**What you should do**
Reproduce the listing below exactly. Pictures do not belong in the copy.

════

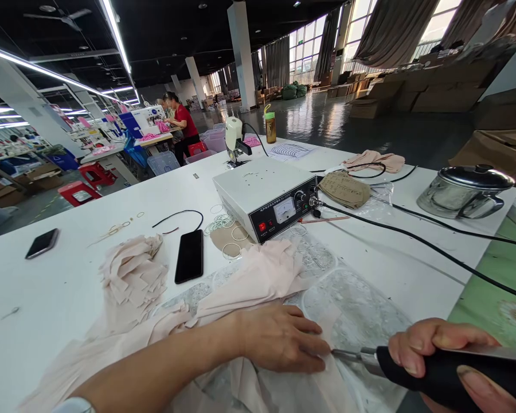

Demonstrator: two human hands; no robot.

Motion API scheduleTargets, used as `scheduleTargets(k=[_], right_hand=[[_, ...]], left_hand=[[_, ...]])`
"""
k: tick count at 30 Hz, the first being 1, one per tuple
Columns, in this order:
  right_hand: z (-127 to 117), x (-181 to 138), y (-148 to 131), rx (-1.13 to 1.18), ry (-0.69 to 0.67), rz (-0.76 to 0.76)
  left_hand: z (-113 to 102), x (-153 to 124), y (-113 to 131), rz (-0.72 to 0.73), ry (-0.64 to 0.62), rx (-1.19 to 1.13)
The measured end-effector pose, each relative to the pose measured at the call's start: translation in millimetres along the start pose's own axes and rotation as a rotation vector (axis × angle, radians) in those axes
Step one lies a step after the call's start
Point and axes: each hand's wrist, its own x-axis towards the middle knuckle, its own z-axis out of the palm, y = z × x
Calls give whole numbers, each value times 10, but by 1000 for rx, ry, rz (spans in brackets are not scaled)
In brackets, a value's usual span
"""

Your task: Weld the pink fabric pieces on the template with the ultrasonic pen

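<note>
Your right hand (445, 358) is gripping the black cutter (438, 373), fingers wrapped tight, while your left hand (279, 338) is pressing the pink fabric (262, 275) flat, fingers together beside the tip; keep them clear.

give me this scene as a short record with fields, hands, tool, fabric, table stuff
left hand: left hand lies flat, pressing the pink fabric strip
right hand: right hand grips the black-handled tool, metal tip at the left fingertips
machine: white control box with dial, cabled
table: white table bears fabric pile, black phone, second phone, steel pot
background: a person in red at a sewing machine
</note>
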Motion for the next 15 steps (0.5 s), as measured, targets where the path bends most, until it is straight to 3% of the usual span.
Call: scheduleTargets(k=[5,15], right_hand=[[-11,49,-98,-45,-132,60],[60,-10,-16,-19,43,43]], left_hand=[[-14,-1,0,9,-18,-3],[42,-15,-5,34,-11,-30]])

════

**Output for this exercise**
Demonstrator: two human hands; no robot.

Motion API scheduleTargets, used as `scheduleTargets(k=[_], right_hand=[[_, ...]], left_hand=[[_, ...]])`
"""
k: tick count at 30 Hz, the first being 1, one per tuple
Columns, in this order:
  right_hand: z (-127 to 117), x (-181 to 138), y (-148 to 131), rx (-1.13 to 1.18), ry (-0.69 to 0.67), rz (-0.76 to 0.76)
  left_hand: z (-113 to 102), x (-153 to 124), y (-113 to 131), rz (-0.72 to 0.73), ry (-0.64 to 0.62), rx (-1.19 to 1.13)
The measured end-effector pose, each relative to the pose measured at the call's start: translation in millimetres along the start pose's own axes and rotation as a rotation vector (axis × angle, radians) in those axes
Step one lies a step after the call's start
Point and axes: each hand's wrist, its own x-axis towards the middle knuckle, its own z-axis out of the palm, y = z × x
Calls give whole numbers, each value times 10, but by 1000 for rx, ry, rz (spans in brackets are not scaled)
In brackets, a value's usual span
"""

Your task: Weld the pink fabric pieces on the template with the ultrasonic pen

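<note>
Your right hand (445, 358) is gripping the black cutter (438, 373), fingers wrapped tight, while your left hand (279, 338) is pressing the pink fabric (262, 275) flat, fingers together beside the tip; keep them clear.

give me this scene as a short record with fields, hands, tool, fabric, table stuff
left hand: left hand lies flat, pressing the pink fabric strip
right hand: right hand grips the black-handled tool, metal tip at the left fingertips
machine: white control box with dial, cabled
table: white table bears fabric pile, black phone, second phone, steel pot
background: a person in red at a sewing machine
</note>
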Motion for the next 15 steps (0.5 s), as measured, targets where the path bends most, until it is straight to 3% of the usual span.
Call: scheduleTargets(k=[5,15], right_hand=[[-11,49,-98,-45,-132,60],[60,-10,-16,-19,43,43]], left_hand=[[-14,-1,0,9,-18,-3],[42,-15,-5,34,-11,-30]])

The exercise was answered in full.